Il achevait à peine son repas quand une jeune fille, portant une corbeille sur sa tête, vint à la fontaine pour y laver du linge. Elle le regarda d'abord avec défiance, mais voyant qu'il portait une lyre de bois sur sa tunique déchirée et qu'il était vieux et accablé de fatigue, elle s'approcha sans crainte et soudain, émue de pitié et de vénération, elle puisa dans le creux de ses deux mains rapprochées un peu d'eau dont elle rafraîchit les lèvres du chanteur.
Alors il la nomma fille de roi; il lui promit une longue vie et lui dit:
—Jeune fille, l'essaim des désirs flotte autour de ta ceinture. Et j'estime heureux l'homme qui te conduira dans sa couche. Et moi, vieillard, je loue ta beauté comme l'oiseau nocturne qui pousse son cri méprisé sur le toit des époux. Je suis un chanteur errant. Jeune fille, dis-moi de bonnes paroles.
Et la jeune fille répondit:
—Si, comme tu dis et comme il semble, tu es un joueur de lyre, ce n'est pas un mauvais destin qui t'amène dans cette ville. Car le riche Mégès reçoit aujourd'hui un hôte qui lui est cher, et il donne aux principaux habitants de la ville, en l'honneur de son hôte, un grand festin. Sans doute, il voudra leur faire entendre un bon chanteur. Va le trouver. On voit d'ici sa maison. Il n'est pas possible d'y arriver du côté de la mer, parce qu'elle est située sur ce haut promontoire qui s'avance au milieu des flots et qui n'est visité que par les alcyons. Mais si tu montes à la ville par l'escalier taillé dans le roc du côté de la terre, au regard des coteaux plantés de vigne, tu reconnaîtras facilement entre toutes la maison de Mégès. Elle est fraîchement enduite de chaux et plus spacieuse que les autres.

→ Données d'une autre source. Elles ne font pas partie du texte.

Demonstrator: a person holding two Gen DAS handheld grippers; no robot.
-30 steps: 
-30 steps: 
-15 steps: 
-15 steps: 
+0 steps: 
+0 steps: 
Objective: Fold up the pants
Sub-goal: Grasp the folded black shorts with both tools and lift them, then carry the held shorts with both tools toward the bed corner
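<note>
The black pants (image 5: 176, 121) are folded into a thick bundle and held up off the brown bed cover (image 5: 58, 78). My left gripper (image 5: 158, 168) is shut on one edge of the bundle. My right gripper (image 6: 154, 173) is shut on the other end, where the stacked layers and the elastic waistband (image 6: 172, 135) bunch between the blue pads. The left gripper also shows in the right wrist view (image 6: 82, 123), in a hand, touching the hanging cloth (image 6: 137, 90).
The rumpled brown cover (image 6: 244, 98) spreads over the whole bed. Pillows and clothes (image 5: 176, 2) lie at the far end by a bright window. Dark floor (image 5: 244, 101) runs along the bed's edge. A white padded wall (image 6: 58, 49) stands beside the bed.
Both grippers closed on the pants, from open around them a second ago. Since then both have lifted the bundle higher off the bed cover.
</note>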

Et le Vieillard, se dressant sur ses jambes raidies, gravit l'escalier taillé dans le roc par les hommes des anciens jours, et, parvenu au plateau élevé sur lequel s'étend la ville d'Hissia, il reconnut sans peine la maison du riche Mégès.
L'abord lui en fut agréable, car le sang des taureaux fraîchement égorgés ruisselait au dehors, et l'odeur des graisses chaudes se répandait au loin. Il franchit le seuil, pénétra dans la vaste salle du festin, et ayant touché de la main l'autel, il s'approcha de Mégès qui donnait des ordres à ses serviteurs et découpait les viandes. Déjà les convives étaient rangés autour du foyer, et ils se réjouissaient dans l'espérance d'une abondante nourriture. Il y avait parmi eux beaucoup de rois et de héros. Mais l'hôte que Mégès voulait honorer en ce repas était un roi de Khios qui, pour acquérir des richesses, avait longtemps navigué sur la mer et beaucoup enduré. Il se nommait Oineus. Tous les convives le regardaient avec admiration parce qu'il avait, comme autrefois le divin Ulysse, échappé à d'innombrables naufrages, partagé, dans des îles, la couche des magiciennes et rapporté des trésors. Il contait ses voyages, ses fatigues, et, doué d'un esprit subtil, il y ajoutait des mensonges.
Reconnaissant un chanteur à la lyre que le Vieillard portait suspendue à son côté, le riche Mégès lui dit:
—Sois le bienvenu. Quels chants sais-tu dire?